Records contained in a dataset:
※
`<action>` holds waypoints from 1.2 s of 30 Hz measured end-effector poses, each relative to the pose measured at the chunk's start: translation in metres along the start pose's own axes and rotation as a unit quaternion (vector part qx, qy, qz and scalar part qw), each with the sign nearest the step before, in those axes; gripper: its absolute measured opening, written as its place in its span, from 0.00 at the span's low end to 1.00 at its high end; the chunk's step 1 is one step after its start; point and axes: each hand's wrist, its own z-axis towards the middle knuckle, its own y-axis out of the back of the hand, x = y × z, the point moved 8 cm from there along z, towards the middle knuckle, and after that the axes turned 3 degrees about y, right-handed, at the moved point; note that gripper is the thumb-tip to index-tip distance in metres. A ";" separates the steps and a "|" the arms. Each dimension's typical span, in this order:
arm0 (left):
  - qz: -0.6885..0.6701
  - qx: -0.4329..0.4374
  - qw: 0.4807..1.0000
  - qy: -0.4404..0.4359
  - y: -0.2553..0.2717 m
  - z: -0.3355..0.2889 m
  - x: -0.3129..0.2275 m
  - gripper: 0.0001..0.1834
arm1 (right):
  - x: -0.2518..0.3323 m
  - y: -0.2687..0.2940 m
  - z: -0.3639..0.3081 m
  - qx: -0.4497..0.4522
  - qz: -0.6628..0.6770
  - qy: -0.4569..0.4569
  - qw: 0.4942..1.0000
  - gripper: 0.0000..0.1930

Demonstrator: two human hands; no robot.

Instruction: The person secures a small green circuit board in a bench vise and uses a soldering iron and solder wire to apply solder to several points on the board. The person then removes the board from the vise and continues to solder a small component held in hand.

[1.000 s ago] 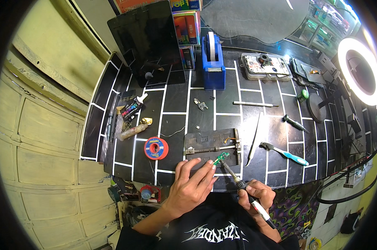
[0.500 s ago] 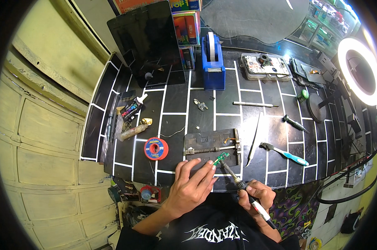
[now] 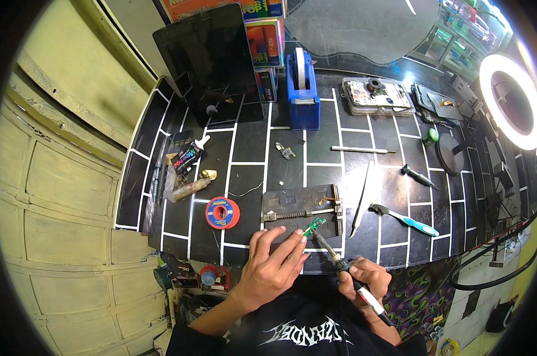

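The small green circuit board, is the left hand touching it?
Touching: the head view shows the left hand holding one end of the green circuit board.

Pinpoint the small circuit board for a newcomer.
On the white-lined black table, find the dark clamp plate by the near edge. At its lower right, the left hand holds the circuit board. Unlike the plate and nearby soldering iron, it is bright green.

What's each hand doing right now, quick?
Left hand: closed, fingertips holding the small green circuit board.
Right hand: closed around the soldering iron, tip toward the board.
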 end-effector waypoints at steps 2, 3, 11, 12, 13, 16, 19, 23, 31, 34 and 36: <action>-0.001 0.001 1.000 0.000 0.000 0.000 0.000 0.19 | 0.000 0.001 0.001 -0.008 0.006 -0.001 1.000 0.16; -0.002 0.001 1.000 0.001 0.001 0.000 0.000 0.19 | 0.000 0.001 0.001 -0.008 0.004 0.000 1.000 0.16; 0.001 -0.001 1.000 0.000 0.001 0.001 -0.001 0.19 | -0.001 0.000 -0.001 -0.005 -0.006 0.008 1.000 0.16; 0.000 -0.001 1.000 0.000 0.001 0.001 0.000 0.19 | 0.000 0.000 -0.001 -0.004 -0.008 0.008 1.000 0.17; 0.000 -0.002 1.000 0.000 0.001 0.001 0.000 0.19 | 0.000 0.000 -0.001 -0.003 -0.010 0.009 1.000 0.17; 0.001 -0.001 1.000 -0.001 0.001 0.001 0.000 0.19 | 0.001 0.000 0.000 -0.004 -0.012 0.012 1.000 0.17; 0.002 0.000 1.000 0.000 0.001 0.001 -0.001 0.19 | 0.001 0.000 -0.001 -0.004 -0.009 0.012 1.000 0.17; 0.002 0.001 1.000 0.001 0.001 0.001 0.000 0.19 | -0.001 0.000 -0.002 -0.005 -0.001 0.006 1.000 0.17; -0.001 0.005 1.000 0.000 0.001 0.001 0.000 0.19 | -0.001 0.000 -0.002 -0.002 -0.005 0.001 1.000 0.17; 0.000 0.005 1.000 -0.001 0.001 0.001 0.000 0.19 | -0.001 -0.001 -0.001 0.001 -0.005 0.005 1.000 0.17; 0.001 0.005 1.000 -0.001 0.001 0.001 0.000 0.19 | 0.000 -0.001 -0.001 0.002 -0.010 0.008 1.000 0.17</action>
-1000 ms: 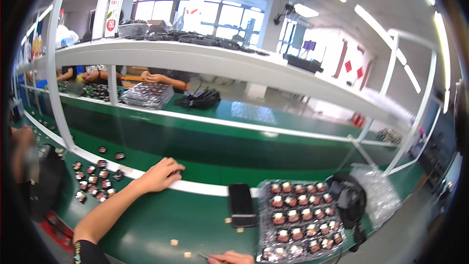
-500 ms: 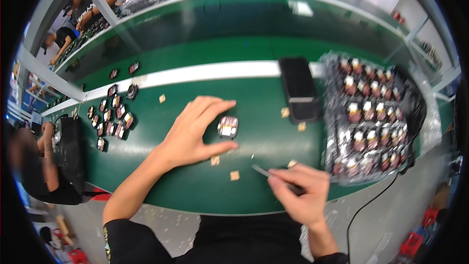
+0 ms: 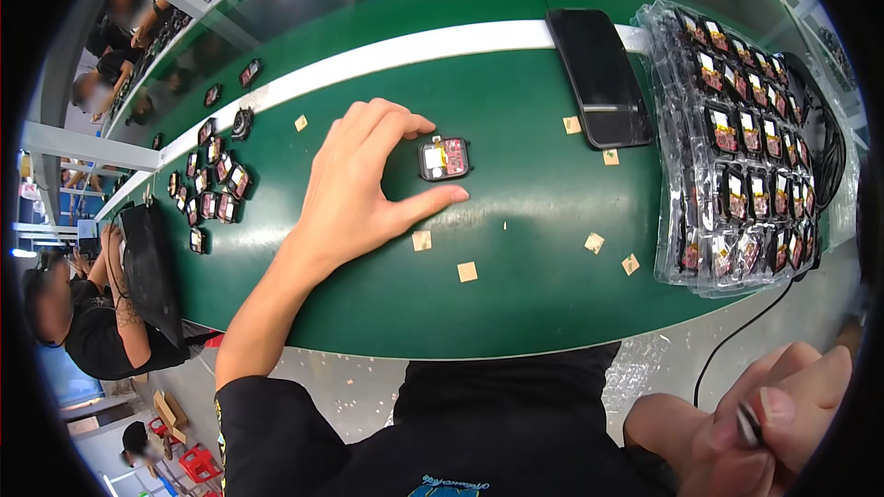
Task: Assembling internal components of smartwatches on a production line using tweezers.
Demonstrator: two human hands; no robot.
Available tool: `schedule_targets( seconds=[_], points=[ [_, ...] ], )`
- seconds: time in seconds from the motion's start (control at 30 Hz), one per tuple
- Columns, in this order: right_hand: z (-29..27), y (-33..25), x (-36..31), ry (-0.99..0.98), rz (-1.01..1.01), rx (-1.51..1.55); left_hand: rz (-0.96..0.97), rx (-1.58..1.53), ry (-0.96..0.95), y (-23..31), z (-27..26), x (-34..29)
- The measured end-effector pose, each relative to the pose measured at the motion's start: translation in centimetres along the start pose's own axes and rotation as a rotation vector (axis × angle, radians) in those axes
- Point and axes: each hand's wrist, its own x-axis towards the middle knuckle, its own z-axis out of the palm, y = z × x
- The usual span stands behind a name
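Observation:
My left hand (image 3: 354, 189) rests on the green table, its thumb and fingers spread around a small square electronic module (image 3: 445, 158) with a black rim, a white patch and a reddish board. Thumb and fingertips stay apart, close beside the module without gripping it. At the lower right, my right hand (image 3: 773, 414) is raised close to the camera, fingers pinched on a thin metal tool (image 3: 750, 423). Most of that tool is hidden by the fingers, so its exact kind does not show.
Several similar modules (image 3: 224, 207) lie loosely at the left. Clear plastic trays (image 3: 670, 239) filled with modules stand at the right, beside black cable (image 3: 833, 152). A black smartphone (image 3: 603, 78) lies across the white strip (image 3: 396, 57). Small tan squares (image 3: 468, 271) dot the table. Co-workers (image 3: 101, 322) sit leftward.
My right hand has lifted off the table area toward the lower right, nearer the camera, still with the metal tool. My left hand stays around the module. The whole view has shifted.

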Motion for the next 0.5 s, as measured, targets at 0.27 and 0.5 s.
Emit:
schedule_targets(
  seconds=[0.27,0.5],
  points=[
    [3.6,4.0,-0.9,-0.014,0.164,0.055,0.111,-0.226,-0.167,0.8,-0.3,-0.1],
    [11.2,10.9,-2.1,0.028,0.221,0.221,0.222,-0.347,-0.303,0.8,0.9,-0.5]
  ],
)
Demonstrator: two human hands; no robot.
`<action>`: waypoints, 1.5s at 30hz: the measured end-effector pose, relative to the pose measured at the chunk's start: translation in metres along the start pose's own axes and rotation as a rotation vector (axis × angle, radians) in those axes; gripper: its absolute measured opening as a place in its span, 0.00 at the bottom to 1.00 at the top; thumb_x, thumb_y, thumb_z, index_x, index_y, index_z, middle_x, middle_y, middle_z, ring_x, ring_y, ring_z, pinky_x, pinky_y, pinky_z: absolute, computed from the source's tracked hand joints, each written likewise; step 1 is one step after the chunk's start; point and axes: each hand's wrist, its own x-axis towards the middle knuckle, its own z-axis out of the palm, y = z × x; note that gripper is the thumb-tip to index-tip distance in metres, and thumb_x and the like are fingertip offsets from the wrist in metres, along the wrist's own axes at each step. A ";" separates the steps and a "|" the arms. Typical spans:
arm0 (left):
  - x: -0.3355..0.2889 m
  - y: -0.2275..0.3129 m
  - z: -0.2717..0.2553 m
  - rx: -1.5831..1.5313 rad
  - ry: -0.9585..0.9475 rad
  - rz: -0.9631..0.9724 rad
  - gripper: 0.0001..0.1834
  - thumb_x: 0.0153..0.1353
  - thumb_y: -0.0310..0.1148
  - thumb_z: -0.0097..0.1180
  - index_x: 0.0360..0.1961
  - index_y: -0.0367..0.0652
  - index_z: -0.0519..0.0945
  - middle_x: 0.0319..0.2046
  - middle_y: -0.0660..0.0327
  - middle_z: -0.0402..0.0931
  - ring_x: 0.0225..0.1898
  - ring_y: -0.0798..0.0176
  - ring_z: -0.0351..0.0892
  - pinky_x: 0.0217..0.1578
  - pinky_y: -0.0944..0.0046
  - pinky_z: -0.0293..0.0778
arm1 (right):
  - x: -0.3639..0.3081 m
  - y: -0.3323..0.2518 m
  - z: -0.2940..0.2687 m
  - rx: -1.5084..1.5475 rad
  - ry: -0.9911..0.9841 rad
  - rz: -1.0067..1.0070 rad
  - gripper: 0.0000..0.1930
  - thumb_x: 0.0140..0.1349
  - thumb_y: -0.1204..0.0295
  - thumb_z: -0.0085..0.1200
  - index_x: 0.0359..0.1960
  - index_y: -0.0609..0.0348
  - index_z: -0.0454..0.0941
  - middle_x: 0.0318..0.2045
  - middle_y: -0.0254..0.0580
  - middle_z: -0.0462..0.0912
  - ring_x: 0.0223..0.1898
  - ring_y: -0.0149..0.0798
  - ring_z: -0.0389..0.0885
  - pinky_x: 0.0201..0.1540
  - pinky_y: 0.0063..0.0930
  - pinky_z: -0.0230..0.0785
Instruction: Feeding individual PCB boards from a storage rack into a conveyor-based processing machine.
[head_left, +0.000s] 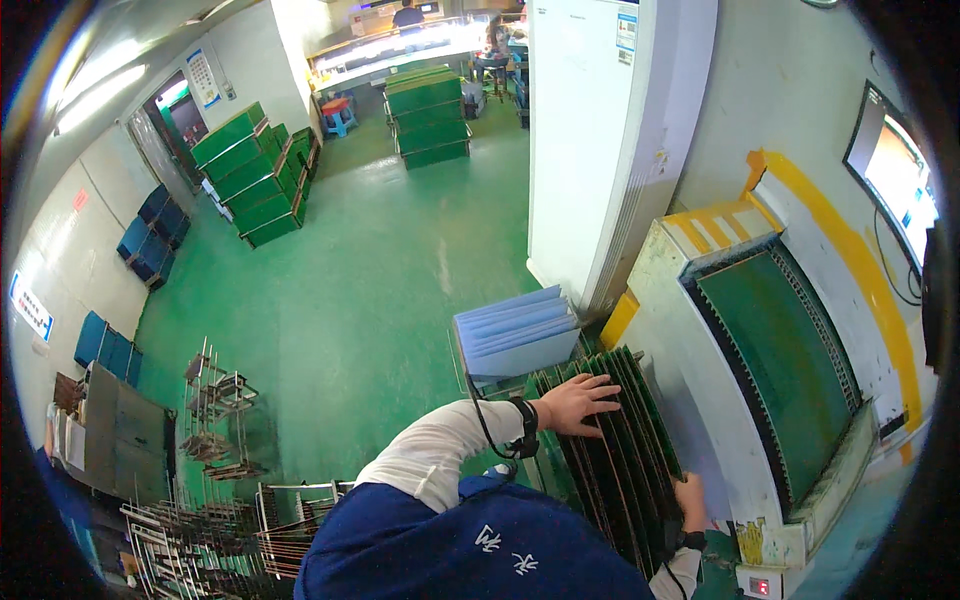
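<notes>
Both hands are on a row of green boards (pixel 620 450) that stand on edge, packed side by side, against the pale side of a machine (pixel 680 390). Left hand (pixel 578 402) lies flat across the boards' top edges near the far end of the row, fingers spread and apart, palm down, touching several boards at once without closing on any. Right hand (pixel 692 500) is at the near end, low against the machine's side, its fingers curled at the outermost boards; whether that grip is clamped on a board I cannot tell, as the fingertips are hidden. A black band sits on each wrist, and a dark cord (pixel 482 420) loops from the left one.

The machine carries a green belt (pixel 785 360) framed by a toothed dark rail, with yellow edging beyond it. Just beyond the boards a stack of light blue sheets (pixel 515 330) leans on the green floor (pixel 370 290). A white cabinet (pixel 590 140) stands behind that. Wire racks (pixel 215 400) crowd the lower left, and green crates (pixel 255 180) are stacked further off. A screen (pixel 895 180) hangs on the wall at right.
</notes>
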 end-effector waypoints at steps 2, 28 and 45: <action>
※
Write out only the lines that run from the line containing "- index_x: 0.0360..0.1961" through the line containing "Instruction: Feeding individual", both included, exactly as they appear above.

  - index_x: 0.0360..0.1961
  - index_y: -0.0367..0.0652
  - index_z: -0.0519..0.0945
  - middle_x: 0.0319..0.2046
  - middle_y: -0.0660..0.0327
  - middle_z: -0.0402..0.0931
  - ring_x: 0.0225..0.1898
  - ring_y: -0.0798..0.0176
  - ring_z: -0.0351..0.0892
  - pinky_x: 0.0217..0.1578
  - pinky_y: -0.0944..0.0046
  - pinky_z: -0.0293..0.0778
arm1 (right):
  - x: -0.3639..0.3081 m
  - y: -0.3323..0.2518 m
  - z: -0.2940..0.2687 m
  - rx: -1.5084..1.5475 rad
  - ry: -0.9911..0.9841 rad
  - rz: -1.0067..1.0070 rad
  - gripper: 0.0000..0.1930
  - thumb_x: 0.0140..0.1349
  - thumb_y: -0.1204..0.0295
  - thumb_z: -0.0085..0.1200
  - index_x: 0.0359..0.1960
  - index_y: -0.0609..0.0348
  - index_z: -0.0454..0.0941
  - middle_x: 0.0318..0.2045
  - middle_y: -0.0254..0.0580
  - middle_z: -0.0462..0.0912
  - ring_x: 0.0223..0.1898
  - ring_y: -0.0149..0.0798
  - ring_z: -0.0389..0.0885
  - pinky_x: 0.0201..0.1540
  - pinky_y: 0.0063..0.0930
  - pinky_z: -0.0230..0.0785
Instruction: Feeding individual PCB boards from a storage rack into a conveyor-based processing machine.

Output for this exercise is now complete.